Outros caminhos

Na serra fazia tudo. Horta e gado, casa e animais de bico, roupa, costura e refeições. Muitos dias chovia, muitas vezes ventava, nevava de inverno ou o sol, a pino, torrava as lajes de xisto no verão. Em cada estação o uso mudava e ela, Augusta, dobrava-se em dedicação e esforços. Dura era a vida ali, naquele ermo, onde só moendo com trabalho o corpo poderia dormir sem sonhos, sem maus pensamentos. Era uma luta que nunca terminava. Sozinha desde que o homem emigrara para França há cerca de dez anos, sem filhos, sem amigos próximos e com os vizinhos a centenas de metros da sua casa, sentia-se absolutamente isolada. Quando o dia terminava sentava-se á lareira ou, de verão, a ver o céu. Numa noite dessas, com o silêncio a pesar, viu chegar o homem embiocado numa manta, cabelos desgrenhados, barba cerrada. Pulou o muro e dirigiu-se ao galinheiro. Viu-o, depois, encher de ovos os bolsos e cruzar o pátio já com a galinha morta presa pelas patas. Não reagiu quando ele, parou à sua frente e a mirou desafiador antes de uivar como um lobo e desaparecer na mata de castanheiros. Nada contou a ninguém mas foi à procura de sinais da sua presença, em demanda de uma explicação. Viu a fogueira apagada, as penas no chão e, descendo ao regato, escondida e atenta, assistiu ao banho. Nu, o homem era mais gente. Seguiu-o até à ruina do moinho e viu-o entrar. Ficava a saber que tinha um vizinho de meia-idade, atraente, ladrão. À noite, postada à soleira e sem saber porque o fazia, pôs as mãos na boca e uivou, como loba, para sul, em direção ao moinho, ferindo de sons agrestes a noite de breu. Depois, chorou durante muito tempo e adormeceu.

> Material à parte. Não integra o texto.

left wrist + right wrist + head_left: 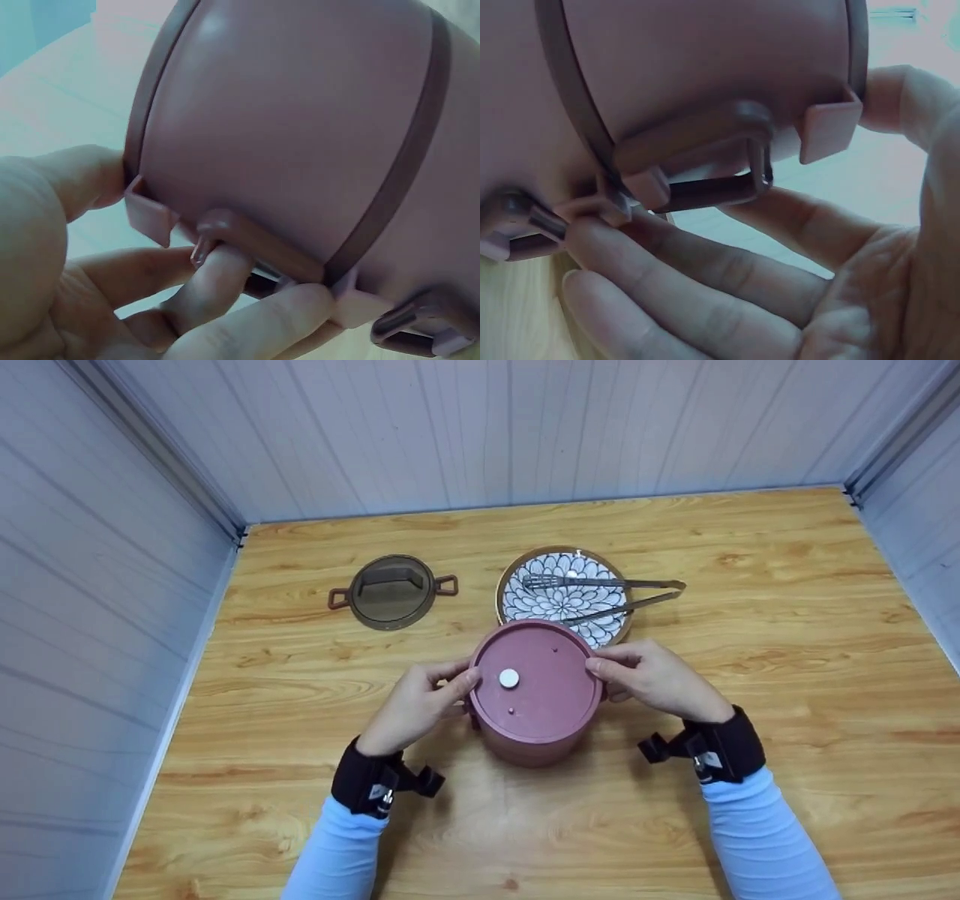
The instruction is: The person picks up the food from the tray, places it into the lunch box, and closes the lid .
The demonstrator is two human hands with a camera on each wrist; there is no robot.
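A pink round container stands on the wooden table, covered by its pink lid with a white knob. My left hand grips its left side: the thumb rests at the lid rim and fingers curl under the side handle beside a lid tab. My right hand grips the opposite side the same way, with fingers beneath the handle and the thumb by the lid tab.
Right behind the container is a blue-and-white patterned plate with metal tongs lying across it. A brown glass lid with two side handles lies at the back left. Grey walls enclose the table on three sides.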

Acordou com o homem na soleira da casa a bater palmas para a chamar. – O seu António não volta. Prenderam-no pela morte de um polícia. Conheci-o na cadeia e trago-lhe o recado. Esqueça-o. Ele vai cumprir vinte anos. Eu estava no contrabando com ele mas não matei ninguém e a minha pena foi leve. Sou só e não tenho trabalho. Se me quiser por aqui posso ajudar. Sei que nunca casaram portanto, se quiser, refaça a sua vida. Foi isso o que me mandou dizer-lhe. Posso entrar? Augusta disse que sim e foi fazer o café para os dois.

Juram na aldeia que ouvem lobos a uivar na serra todas as noites mas nenhum dos que foram no encalço da alcateia os viu.